Antibacterial activities were tested with Bacillus brevis (ATCC 9999), Micrococcus luteus (ATCC 21415), Staphylococcus aureus (ATCC 11632), Acinetobacter calcoaceticus (DSM 30006), and Proteus vulgaris (DSM 30119), for antifungal activities Nematospora corylii (ATCC 10647), Mucor miehei (Tü 284), Fusarium solani (CBS 166.87), and Candida albicans (ATCC 10231) were used. Bacteria were grown on nutrient agar (Difco) at 37°C and fungi on YMG agar. Test plates were seeded with 5 × 10⁵ cells or spores per ml. Filter disks (6-mm diameter) were loaded with the compounds to be tested (50 μg) and placed on the agar plates. The diameters of inhibition zones were monitored after 24 h.

Cytotoxic activities.

Cytotoxic activity was assayed as described previously (41) with slight modifications. Jurkat cells (ATCC TIB 152) were grown in RPMI 1640 medium (GIBCO, BRL), and HeLa S3 cells (ATCC CCL 2.2) were grown in Dulbecco modified Eagle medium (GIBCO, BRL), supplemented with 10% fetal calf serum (GIBCO, BRL), 65 μg/ml of penicillin G, and 100 μg/ml of streptomycin sulfate. The assay mixtures contained 1 × 10⁵ cells/ml medium.

Detection of AHLs.

The AHL biosensor strains Escherichia coli MT102(pSB403) (40) and Pseudomonas putida F117(pKR-C12) (29) were grown overnight in Luria-Bertani (LB) medium (1) at 30°C, diluted fourfold in fresh medium, and grown for another hour. Aliquots (100 μl) of cultures were pipetted into the wells of microtiter plates (FluoroNunc; Polysorp). Compound 1, compound 2, or synthetic AHLs (3-oxo-C₆-HSL and 3-oxo-C₁₂-HSL) were added to the wells at final concentrations ranging from 0 to 1,000 nM. The microtiter plates were incubated at 30°C for 4 h before bioluminescence and green fluorescent protein fluorescence were measured with a Sirius HT reader (MWG Biotech).
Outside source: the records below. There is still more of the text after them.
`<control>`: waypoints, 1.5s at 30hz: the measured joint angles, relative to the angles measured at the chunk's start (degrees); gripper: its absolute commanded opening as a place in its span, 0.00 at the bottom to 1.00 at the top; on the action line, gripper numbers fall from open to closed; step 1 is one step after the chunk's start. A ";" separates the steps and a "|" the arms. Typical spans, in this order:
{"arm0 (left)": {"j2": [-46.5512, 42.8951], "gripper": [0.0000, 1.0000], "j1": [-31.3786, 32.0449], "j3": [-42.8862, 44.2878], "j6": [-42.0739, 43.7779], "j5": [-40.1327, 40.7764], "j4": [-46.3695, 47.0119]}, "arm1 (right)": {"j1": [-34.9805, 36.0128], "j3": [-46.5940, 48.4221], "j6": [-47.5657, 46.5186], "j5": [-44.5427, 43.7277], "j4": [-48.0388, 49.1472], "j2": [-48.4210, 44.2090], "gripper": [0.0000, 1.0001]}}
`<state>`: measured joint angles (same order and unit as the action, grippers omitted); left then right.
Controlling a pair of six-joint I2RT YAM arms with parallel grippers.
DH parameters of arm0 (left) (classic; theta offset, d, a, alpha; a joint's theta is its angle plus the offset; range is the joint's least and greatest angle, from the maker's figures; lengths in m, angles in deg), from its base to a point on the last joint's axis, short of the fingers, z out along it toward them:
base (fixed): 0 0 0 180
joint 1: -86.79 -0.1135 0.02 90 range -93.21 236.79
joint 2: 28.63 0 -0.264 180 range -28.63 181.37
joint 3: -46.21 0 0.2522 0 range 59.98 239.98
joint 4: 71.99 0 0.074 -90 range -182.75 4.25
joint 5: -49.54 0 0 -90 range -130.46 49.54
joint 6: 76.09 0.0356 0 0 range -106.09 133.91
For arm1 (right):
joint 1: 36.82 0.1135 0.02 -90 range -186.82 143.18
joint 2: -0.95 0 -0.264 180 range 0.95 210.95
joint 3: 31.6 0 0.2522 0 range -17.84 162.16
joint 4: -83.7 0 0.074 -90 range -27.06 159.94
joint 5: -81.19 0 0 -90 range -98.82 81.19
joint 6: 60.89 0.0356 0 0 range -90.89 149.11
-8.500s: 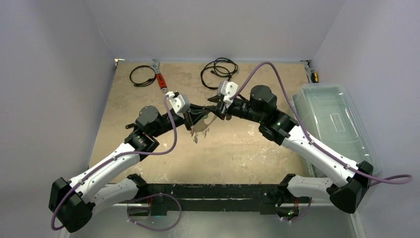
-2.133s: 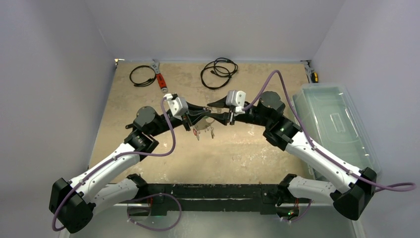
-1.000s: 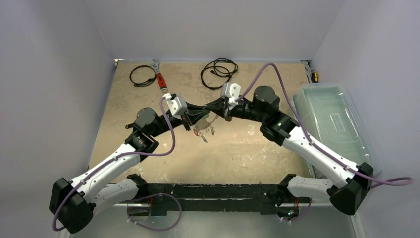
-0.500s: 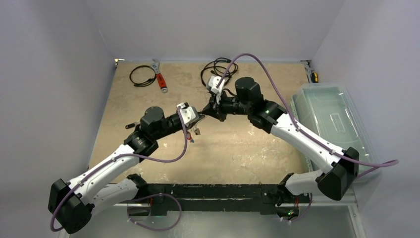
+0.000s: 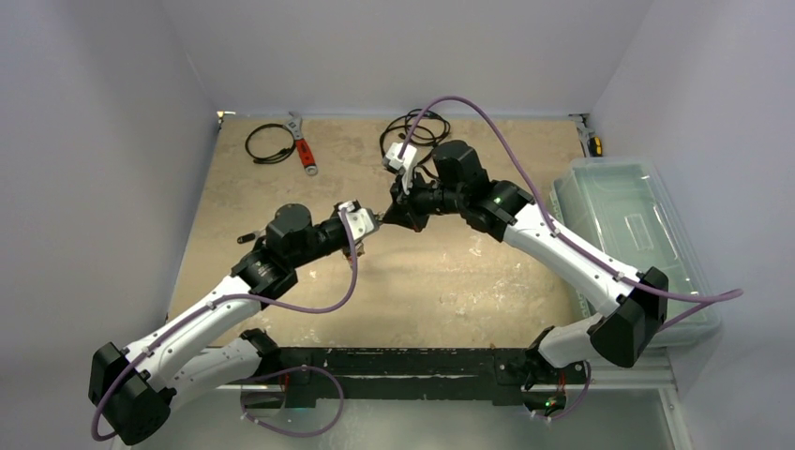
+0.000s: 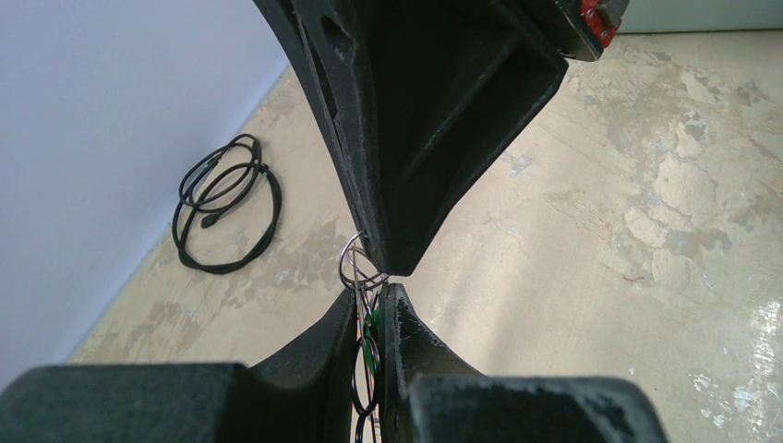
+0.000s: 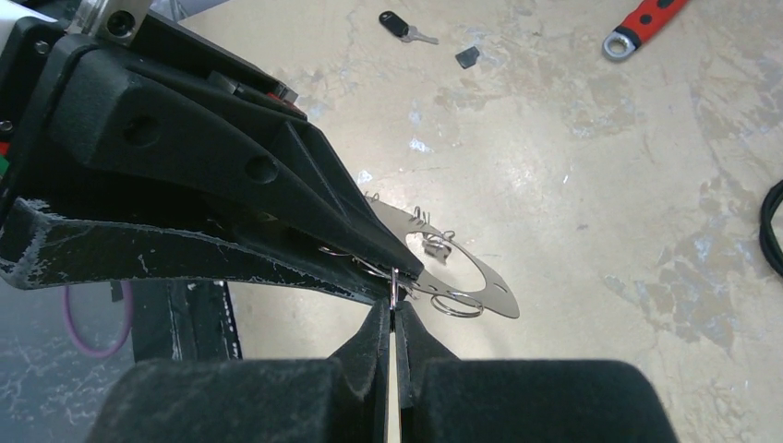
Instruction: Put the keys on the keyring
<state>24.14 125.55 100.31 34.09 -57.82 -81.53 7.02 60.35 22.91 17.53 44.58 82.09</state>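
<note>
1. My left claw point(image 6: 372, 300) is clenched on the keyring point(image 7: 494, 295). In its own camera the metal shows edge-on between its fingers point(image 6: 406, 346).
2. The keyring sticks out flat past the left claw's tips, oval hole showing, and reaches across in front of my right claw point(image 7: 392, 309).
3. The right claw is clamped tight, tip to tip with the left claw. A thin wire ring point(image 6: 355, 268) is pinched at its tips.
4. More small wire loops point(image 7: 457, 305) hang on the keyring's edge just ahead of the right claw's tips. I can't tell which of them carry keys.
5. A green tag point(image 6: 369, 346) sits inside the left claw's pinch, right against the keyring. Its key blade is hidden.
6. One dark-tagged key point(image 7: 402, 26) lies loose on the table point(image 7: 572, 157), well beyond the right claw and past the left claw's body. A small dark scrap point(image 7: 468, 57) lies near it.
7. The red-handled wrench point(image 7: 646, 23) is far ahead and to the right of the right claw.
8. A coiled black cable point(image 6: 226, 208) lies well off to the left claw's left, near the wall point(image 6: 92, 138).
9. From the top view the two claws meet mid-table, one arm coming in from each side.
</note>
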 measured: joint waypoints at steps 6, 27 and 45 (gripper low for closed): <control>0.00 0.00 0.07 0.00 0.42 -1.03 -0.57 | 0.04 0.09 0.52 0.07 -0.87 0.00 0.00; 0.02 0.00 -1.73 -0.37 -21.40 -4.22 20.96 | 0.37 -18.75 5.68 -5.88 26.84 -25.14 0.51; 3.04 0.00 -3.41 -0.87 -33.29 -18.88 33.00 | 0.37 -25.70 -11.28 0.83 40.76 -25.51 0.40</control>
<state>27.18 122.14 99.44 0.81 -76.71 -48.52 7.39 34.65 11.63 18.36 85.34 56.59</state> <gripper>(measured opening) 0.084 0.404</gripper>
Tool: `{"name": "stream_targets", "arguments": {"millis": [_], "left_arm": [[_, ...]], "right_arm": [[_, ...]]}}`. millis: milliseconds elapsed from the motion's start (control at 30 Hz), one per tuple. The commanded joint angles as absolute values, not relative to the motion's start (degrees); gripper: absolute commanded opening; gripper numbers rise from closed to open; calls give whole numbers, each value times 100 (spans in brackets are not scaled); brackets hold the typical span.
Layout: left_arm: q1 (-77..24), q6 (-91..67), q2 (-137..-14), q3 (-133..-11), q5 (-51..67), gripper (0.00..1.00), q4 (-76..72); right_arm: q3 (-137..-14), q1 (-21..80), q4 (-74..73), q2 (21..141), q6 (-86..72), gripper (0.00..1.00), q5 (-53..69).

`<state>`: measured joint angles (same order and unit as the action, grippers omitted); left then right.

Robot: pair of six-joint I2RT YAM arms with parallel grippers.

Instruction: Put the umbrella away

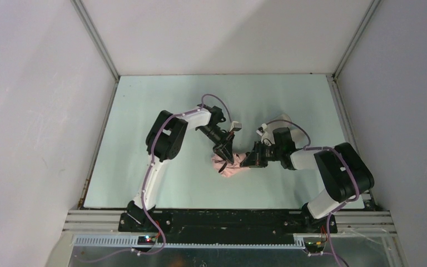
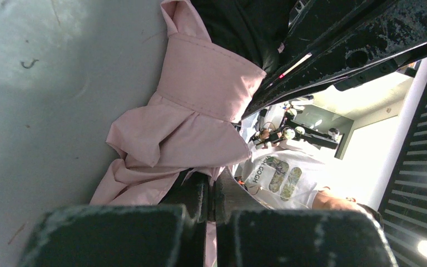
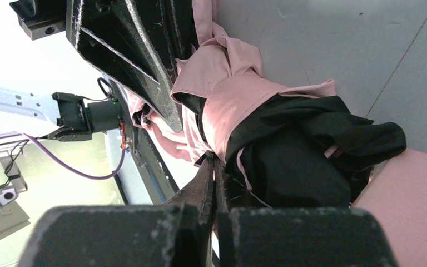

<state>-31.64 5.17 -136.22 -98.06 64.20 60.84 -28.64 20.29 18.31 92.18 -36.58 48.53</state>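
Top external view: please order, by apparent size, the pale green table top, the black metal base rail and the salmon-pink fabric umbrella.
Largest: pale green table top.
Then: black metal base rail.
Smallest: salmon-pink fabric umbrella, though partly hidden.

Counter (image 1: pixel 144 100): open along the far strip, the far corners, and the near strip between the two bases.
Walls (image 1: pixel 44 111): close the left, far and right edges.
Centre: umbrella (image 1: pixel 229 168) lies bunched on the counter. The left fingers (image 2: pixel 192 194) and right fingers (image 3: pixel 203 186) are both closed into its fabric, crowded just beside each other with no passage between.
Left arm (image 1: pixel 167 136) and right arm (image 1: pixel 333 167): each bars the approach from its own side.
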Motion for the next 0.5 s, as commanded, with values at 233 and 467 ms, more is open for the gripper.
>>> {"name": "stream_targets", "arguments": {"millis": [233,467], "left_arm": [[-2575,1196,-14004,-9990,4569,0,5548],[-2575,1302,-14002,-10001,4586,0,5622]], "right_arm": [[-2395,2322,548,9016,-3380,1,3732],[-2373,2369,396,8965,-3495,19,3409]]}}
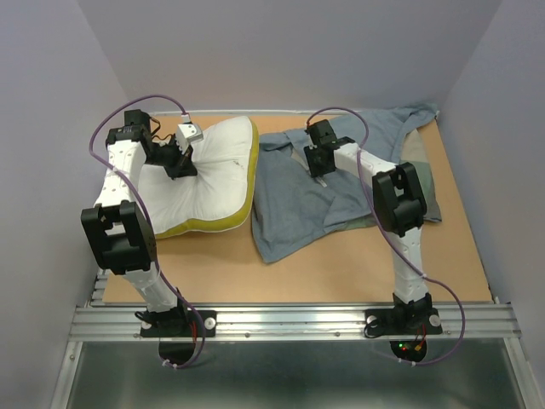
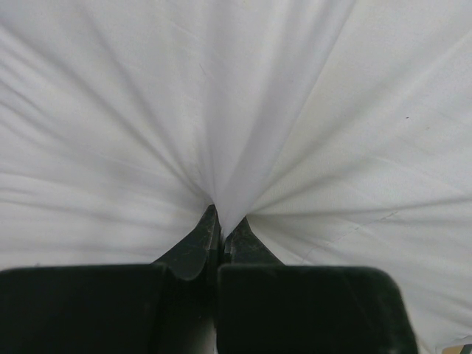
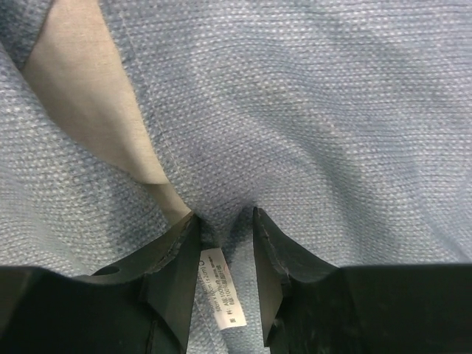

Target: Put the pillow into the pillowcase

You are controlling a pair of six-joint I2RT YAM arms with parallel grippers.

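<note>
The white pillow (image 1: 220,175) lies at the left of the table, its yellow band (image 1: 213,224) along the near edge. My left gripper (image 1: 182,164) presses into its top and is shut on a pinch of white pillow fabric (image 2: 221,133); creases radiate from the closed tips (image 2: 223,220). The grey-blue pillowcase (image 1: 294,209) lies crumpled to the right of the pillow, touching it. My right gripper (image 1: 321,173) is down on the pillowcase (image 3: 332,110). Its jaws stand part way apart (image 3: 225,217), straddling a raised fold and a white care label (image 3: 221,295). Tan lining (image 3: 88,96) shows at an opening.
The brown tabletop (image 1: 341,273) is bounded by grey walls on three sides. A metal rail (image 1: 289,322) holds both arm bases at the near edge. Purple cables loop above each arm. The pillowcase's far corner (image 1: 417,115) reaches the back right.
</note>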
Data were processed with the KC4 software (Bio-Tek Instruments). The biosensor P. putida F117(pKR-C12) was also used to visualize compounds 1 and 2 on thin-layer chromatography (TLC) plates. To this end, 10-μl samples of compounds 1 and 2 and 5 μl of the AHL standard 3-oxo-C₁₂-HSL were applied to C₁₈ reversed-phase TLC plates (Merck no. 1.15389) and dried with a stream of cold air. Samples were separated using methanol (60%, vol/vol) in water as the mobile phase. For detection of AHLs, the TLC plate was overlaid with a thin film of 0.8% (wt/vol) LB agar (143 ml) seeded with 7 ml of an exponentially grown AHL biosensor and was then incubated at 30°C for 24 h. Green fluorescence was visualized by illuminating plates with blue light, using an HQ 480/40 filter (F44-001; AHF-Analysentechnik, Tübingen, Germany) in combination with a halogen lamp (Intralux 5000-1; Volpi, Schlieren, Switzerland) as a light source. Illumination took place in a darkbox equipped with a C2400-40 camera connected to a Pentax CCTV camera lens and an HQ 535/20 filter (F42-001; AHF-Analysentechnik).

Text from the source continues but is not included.